“Make-A-Scene: Scene-Based Text-To-Image Generation With Human Priors”, 2022-03-24 (; similar):
[video; reimplementation; impressive hard samples but almost immediately surpassed by DALL·E 2, Imagen, & Parti.] Recent text-to-image generation methods provide a simple yet exciting conversion capability between text and image domains. While these methods have incrementally improved the generated image fidelity and text relevancy, several pivotal gaps remain unanswered, limiting applicability and quality.
We propose a novel text-to-image method that addresses these gaps by (1) enabling a simple control mechanism complementary to text in the form of a scene, (2) introducing elements that substantially improve the tokenization process by employing domain-specific knowledge over key image regions (faces and salient objects), and (3) adapting classifier-free guidance for the transformer use case.
Our model achieves state-of-the-art FID and human evaluation results, unlocking the ability to generate high fidelity images in a resolution of 512×512 pixels, substantially improving visual quality.
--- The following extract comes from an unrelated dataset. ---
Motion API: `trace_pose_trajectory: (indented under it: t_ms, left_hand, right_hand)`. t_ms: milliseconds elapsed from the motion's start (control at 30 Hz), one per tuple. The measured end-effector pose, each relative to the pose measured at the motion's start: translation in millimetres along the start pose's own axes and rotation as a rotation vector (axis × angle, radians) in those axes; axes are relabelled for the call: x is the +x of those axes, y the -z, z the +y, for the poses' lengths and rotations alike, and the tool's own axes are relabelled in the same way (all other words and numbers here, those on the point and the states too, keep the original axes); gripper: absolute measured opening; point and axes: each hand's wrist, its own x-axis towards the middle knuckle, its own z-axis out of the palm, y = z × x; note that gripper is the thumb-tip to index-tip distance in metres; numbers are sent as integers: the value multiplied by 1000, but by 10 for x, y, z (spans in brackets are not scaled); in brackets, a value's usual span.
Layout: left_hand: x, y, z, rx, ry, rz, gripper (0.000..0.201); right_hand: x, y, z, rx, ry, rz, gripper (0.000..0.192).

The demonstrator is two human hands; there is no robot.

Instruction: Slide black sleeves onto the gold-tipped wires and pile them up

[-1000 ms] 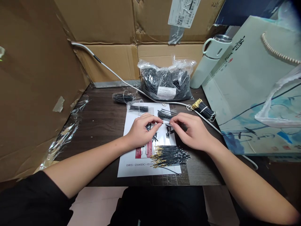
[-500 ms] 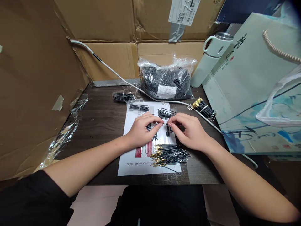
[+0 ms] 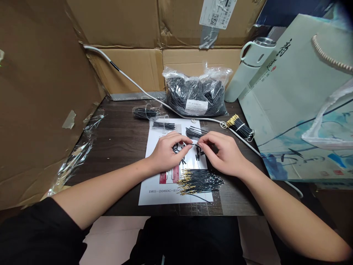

Through scene controllability, we introduce several new capabilities: (1) Scene editing, (2) text editing with anchor scenes, (3) overcoming out-of-distribution text prompts, and (4) story illustration generation, as demonstrated in the story we wrote.
[July blog: “…Since the research paper was released, Make-A-Scene has incorporated a super resolution network that generates imagery at 2048×2048, 4× the resolution, and we’re continuously improving our generative AI models. We aim to provide broader access to our research demos in the future to give more people the opportunity to be in control of their own creations and unlock entirely new forms of expression.” No specifics on release of models or a service/API.]